Республиканское же правительство, подобно Временному правительству Российской республики, более всего опасалось реванша монархо-клерикальных сил и потому потворствовало левым экстремистам. Репрессии были предприняты только против Фаланги: полиция и штурмовая гвардия арестовали порядка 6000 ее боевиков – от половины до трети общего состава организации[11], в том числе вождя фалангистов Примо де Ривера.

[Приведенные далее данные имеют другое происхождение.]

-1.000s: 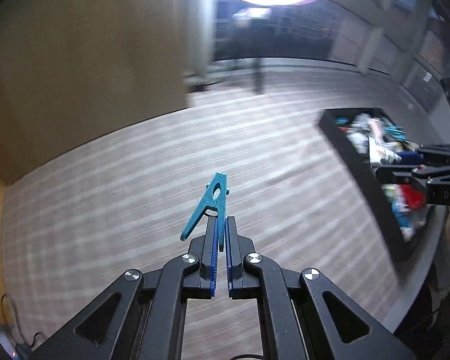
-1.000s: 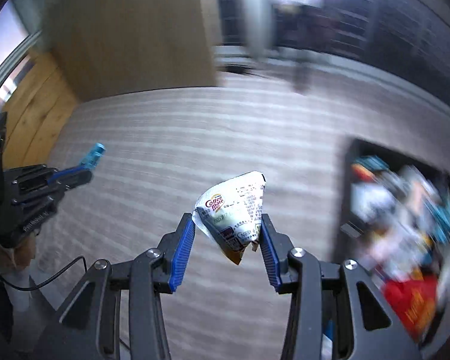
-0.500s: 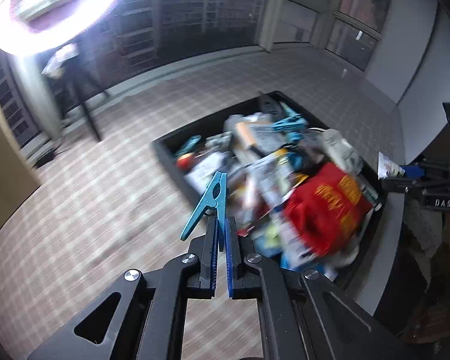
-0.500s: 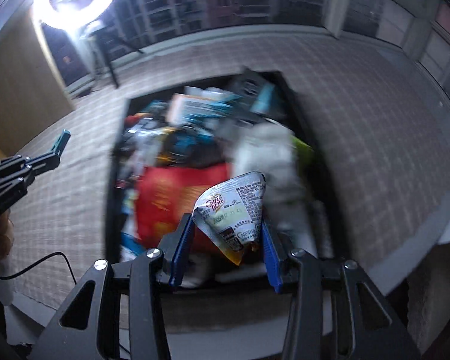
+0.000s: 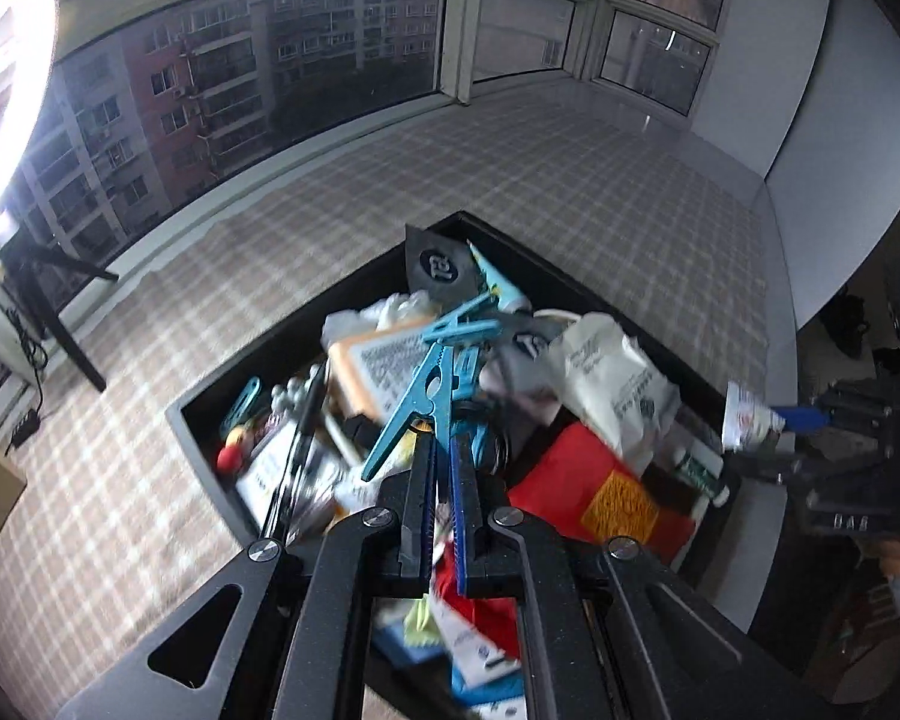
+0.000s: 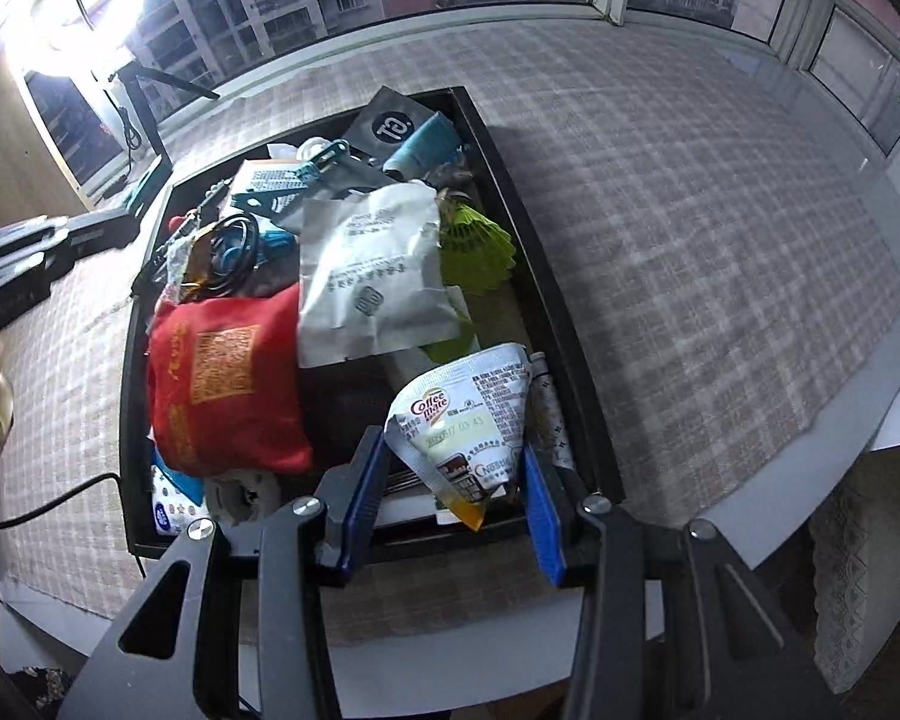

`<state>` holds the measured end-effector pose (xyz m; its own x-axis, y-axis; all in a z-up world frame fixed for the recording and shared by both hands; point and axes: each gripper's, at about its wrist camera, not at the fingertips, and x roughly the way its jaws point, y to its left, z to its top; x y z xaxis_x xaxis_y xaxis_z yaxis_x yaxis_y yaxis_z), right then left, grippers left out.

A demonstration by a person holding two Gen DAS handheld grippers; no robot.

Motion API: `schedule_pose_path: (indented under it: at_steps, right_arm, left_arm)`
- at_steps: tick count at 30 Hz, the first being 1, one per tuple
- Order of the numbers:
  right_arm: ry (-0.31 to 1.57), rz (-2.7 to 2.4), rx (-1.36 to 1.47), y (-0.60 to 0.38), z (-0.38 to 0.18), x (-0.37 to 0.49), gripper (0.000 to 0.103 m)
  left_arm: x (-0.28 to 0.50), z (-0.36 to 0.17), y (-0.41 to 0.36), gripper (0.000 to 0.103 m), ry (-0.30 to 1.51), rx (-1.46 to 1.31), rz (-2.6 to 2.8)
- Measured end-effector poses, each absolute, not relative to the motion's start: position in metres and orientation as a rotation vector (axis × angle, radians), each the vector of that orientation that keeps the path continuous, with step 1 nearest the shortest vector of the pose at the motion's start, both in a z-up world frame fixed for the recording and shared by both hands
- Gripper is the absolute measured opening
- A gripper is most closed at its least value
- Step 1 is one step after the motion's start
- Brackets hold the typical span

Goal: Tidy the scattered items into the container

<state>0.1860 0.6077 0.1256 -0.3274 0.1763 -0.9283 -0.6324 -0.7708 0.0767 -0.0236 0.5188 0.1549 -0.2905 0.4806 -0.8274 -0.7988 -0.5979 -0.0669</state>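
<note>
A black tray [image 6: 546, 276] full of mixed items lies on the checked tablecloth; it also shows in the left wrist view [image 5: 198, 438]. My left gripper [image 5: 441, 450] is shut on a teal clothespin [image 5: 417, 408] and holds it above the tray's left part. My right gripper [image 6: 453, 468] is shut on a white Coffee-mate sachet [image 6: 468, 414], held over the tray's near right corner. The right gripper also shows at the right in the left wrist view [image 5: 810, 420], the left gripper at the left in the right wrist view [image 6: 90, 228].
In the tray lie a red pouch [image 6: 222, 372], a white foil bag [image 6: 372, 276], a yellow-green shuttlecock [image 6: 480, 246], a black packet [image 6: 390, 126] and several small items. The table edge [image 6: 810, 462] runs near the tray's front. Windows stand behind.
Both grippers have swung from the bare tablecloth to above the tray, each still holding its item. The tray now sits closer and more centred in both views.
</note>
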Motion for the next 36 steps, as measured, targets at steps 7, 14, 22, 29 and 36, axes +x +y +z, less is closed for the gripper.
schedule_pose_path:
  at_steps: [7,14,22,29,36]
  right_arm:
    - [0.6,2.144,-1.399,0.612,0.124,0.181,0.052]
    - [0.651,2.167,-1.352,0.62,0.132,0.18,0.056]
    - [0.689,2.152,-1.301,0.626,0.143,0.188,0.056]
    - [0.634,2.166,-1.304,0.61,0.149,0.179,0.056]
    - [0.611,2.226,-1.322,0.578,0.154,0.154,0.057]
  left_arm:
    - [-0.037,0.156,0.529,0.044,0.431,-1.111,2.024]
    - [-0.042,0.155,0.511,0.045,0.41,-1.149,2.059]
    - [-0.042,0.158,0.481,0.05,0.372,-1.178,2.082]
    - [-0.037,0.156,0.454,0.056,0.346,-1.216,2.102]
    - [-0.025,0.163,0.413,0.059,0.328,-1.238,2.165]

И все же ни одна из экстремистских испанских политических партий не совершила государственного переворота, в отличие от России. Июльский мятеж 1936 года был подготовлен и поднят полулегальным офицерским объединением – Испанским военным союзом. (Он не был партией. Деятели союза критически относились ко всем партиям и к партийному правлению в целом.) Мятеж поддержала Фаланга и значительная часть монархистов. Все прочие партии и движения – от баскских и каталонских националистов до анархистов и коммунистов выступили на защиту Республики. Два влиятельных профцентра, охватывавших не менее половины испанского пролетариата (как индустриального, так и сельского), ответили мятежникам всеобщей бессрочной забастовкой[12]. Законное правительство удержало столицу и сохранило обширную территориальную базу – почти 75 % страны. В то же время на стороне тех, кто призвал восстать против законной власти и поднял против нее оружие, оказалась большая часть вооруженных сил (почти как в России) и практически все чиновничество. В данном феномене, помимо всего прочего, отразились глубокие противоречия между регионами Испании. На них следует остановиться.

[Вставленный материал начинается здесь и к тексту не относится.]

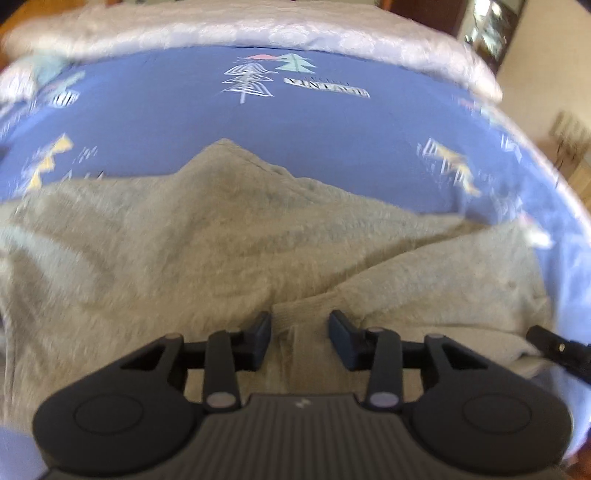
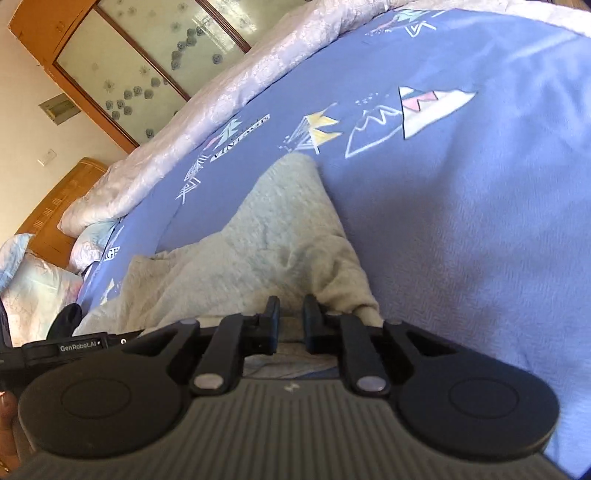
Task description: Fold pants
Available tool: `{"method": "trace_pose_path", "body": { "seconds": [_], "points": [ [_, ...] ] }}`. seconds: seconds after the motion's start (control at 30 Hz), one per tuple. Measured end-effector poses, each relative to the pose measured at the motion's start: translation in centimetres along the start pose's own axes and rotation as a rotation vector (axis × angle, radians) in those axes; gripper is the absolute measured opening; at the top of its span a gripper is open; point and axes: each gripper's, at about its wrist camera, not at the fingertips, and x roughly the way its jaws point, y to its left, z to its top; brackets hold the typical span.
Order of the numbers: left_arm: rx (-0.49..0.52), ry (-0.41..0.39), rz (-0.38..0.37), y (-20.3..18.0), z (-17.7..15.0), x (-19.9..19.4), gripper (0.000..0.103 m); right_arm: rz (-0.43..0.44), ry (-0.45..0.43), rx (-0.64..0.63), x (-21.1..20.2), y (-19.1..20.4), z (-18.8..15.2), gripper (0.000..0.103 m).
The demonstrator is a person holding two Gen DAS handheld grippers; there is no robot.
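Note:
Light grey fleece pants [image 1: 229, 251] lie bunched on a blue patterned bedsheet [image 1: 332, 122]. In the left wrist view my left gripper [image 1: 300, 334] is open, its jaws on either side of a ribbed hem edge of the pants [image 1: 299, 314]. In the right wrist view my right gripper [image 2: 291, 321] has its jaws nearly closed on the near edge of the pants [image 2: 266, 251], with cloth between the fingers. The right gripper's tip shows at the right edge of the left wrist view [image 1: 554, 345].
A pale quilted blanket [image 1: 258, 29] runs along the far side of the bed. A wooden headboard [image 2: 55, 206], pillows [image 2: 33, 291] and a wood-framed glass cabinet [image 2: 147, 66] stand at the left in the right wrist view. The left gripper's body [image 2: 62, 347] is beside the right one.

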Motion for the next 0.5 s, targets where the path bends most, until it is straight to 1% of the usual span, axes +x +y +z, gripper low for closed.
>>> {"method": "trace_pose_path", "body": {
  "seconds": [0.03,0.1,0.13,0.17,0.2,0.23,0.27,0.3,0.33,0.37,0.4,0.43,0.47,0.5],
  "points": [
    [-0.028,-0.018,-0.023,1.0,-0.2,-1.1,0.036,0.021,-0.027,0.015,0.5,-0.5,1.2,0.025],
    [-0.079,-0.045,-0.042,2.7,-0.4,-2.9,0.034,0.042,-0.096,0.046,-1.5,-2.0,1.5,0.051],
    [-0.111,-0.056,-0.047,3.8,-0.6,-3.6,0.034,0.033,-0.127,0.057,-2.0,-2.7,1.5,0.058],
    [-0.137,-0.060,-0.052,4.7,-0.8,-4.2,0.034,0.016,-0.151,0.066,-2.4,-3.3,1.5,0.068],
    [-0.161,-0.061,-0.058,5.6,-1.0,-4.7,0.034,-0.004,-0.162,0.081,-2.6,-3.8,1.4,0.072],
    [-0.184,-0.058,-0.065,6.2,-1.0,-4.9,0.033,-0.018,-0.151,0.110,-2.5,-4.5,1.5,0.072],
    [-0.199,-0.053,-0.074,6.5,-1.1,-5.0,0.033,-0.015,-0.119,0.149,-2.2,-5.1,1.5,0.072],
    [-0.211,-0.046,-0.091,6.7,-1.0,-5.1,0.033,0.005,-0.076,0.180,-1.5,-5.5,1.3,0.068],
    [-0.215,-0.040,-0.112,6.5,-0.8,-5.1,0.033,0.025,-0.027,0.188,-0.5,-5.3,1.2,0.061],
    [-0.212,-0.035,-0.133,6.1,-0.7,-5.1,0.033,0.012,0.009,0.164,0.4,-4.4,1.1,0.033],
    [-0.202,-0.032,-0.153,5.5,-0.3,-5.1,0.034,-0.021,0.021,0.110,0.9,-3.0,0.8,0.017],
    [-0.182,-0.034,-0.176,4.6,0.1,-5.3,0.036,-0.017,0.014,0.051,0.4,-1.4,0.6,0.017],
    [-0.162,-0.040,-0.198,3.6,0.5,-5.5,0.041,0.000,-0.006,-0.020,0.1,0.8,0.3,0.016],
    [-0.138,-0.046,-0.223,2.7,0.9,-5.8,0.044,0.016,-0.020,-0.112,-0.3,3.1,-0.1,0.016]
  ]
}}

Пути развития и перспективы Севера и Юга Испанского королевства разошлись давно. Метрополией страны и ее фасадом после Реконкисты[13] являлись густонаселенные и застойные[14] аграрные регионы: Кастилия в Центре и Андалузия на Юге, население которых образует ядро испанской нации. Интересы этих регионов длительное время отражал и отстаивал Мадрид. Их уроженцы господствовали в госаппарате, судах, силах безопасности и в вооруженных силах королевства. Благосостояние земельной аристократии данных регионов («серой Испании») зиждилось не на земледелии и животноводстве, а на ограблении колоний – первоначально Нидерландов, затем стран Южной Америки и Италии[15]. Доминантами же развития Каталонии и Бискайи, расположенных на Севере королевства, рано стали другие секторы экономики: ремесла, мореплавание и внешняя торговля. Латифундистам «серой Испании» с их паразитарным образом жизни и экономической некомпетентностью[16] помогали держаться на плаву сперва богатства колониальной империи, а позже Испанский банк, выделявший помещикам кредиты под низкие проценты и с протяженным сроком возвращения[17]. Между тем бизнес-сообщество Каталонии и Бискайи в поисках дешевого кредита вынужденно обращалось в Париж и Берлин, а охота за инвестициями приводила басков и каталонцев за Ла-Манш – в Лондон и даже в Западное полушарие – в Нью-Йорк и Монреаль. Невзирая на не очень благоприятные условия, в Каталонии и Бискайе сосредоточилась обрабатывающая промышленность и большая часть топливно-энергетического сектора испанской экономики. Индустриальной и культурной столицей Испании и ее крупнейшим мегаполисом уже в XIX веке стала опередившая Мадрид Барселона. Таким образом, после утраты Испанией необъятной колониальной империи локомотивами модернизации страны оказались этнические меньшинства – баски и каталонцы[18]. Однородно испанские Центр и Юг шаг за шагом превратились в периферию, которой северное бизнес-сообщество пользовалось в качестве резервуара недорогой рабочей силы и источника сырья, тогда как «серая Испания», контролируя механизмы центральной власти, обременяла прогрессивных северян повышенными налогами.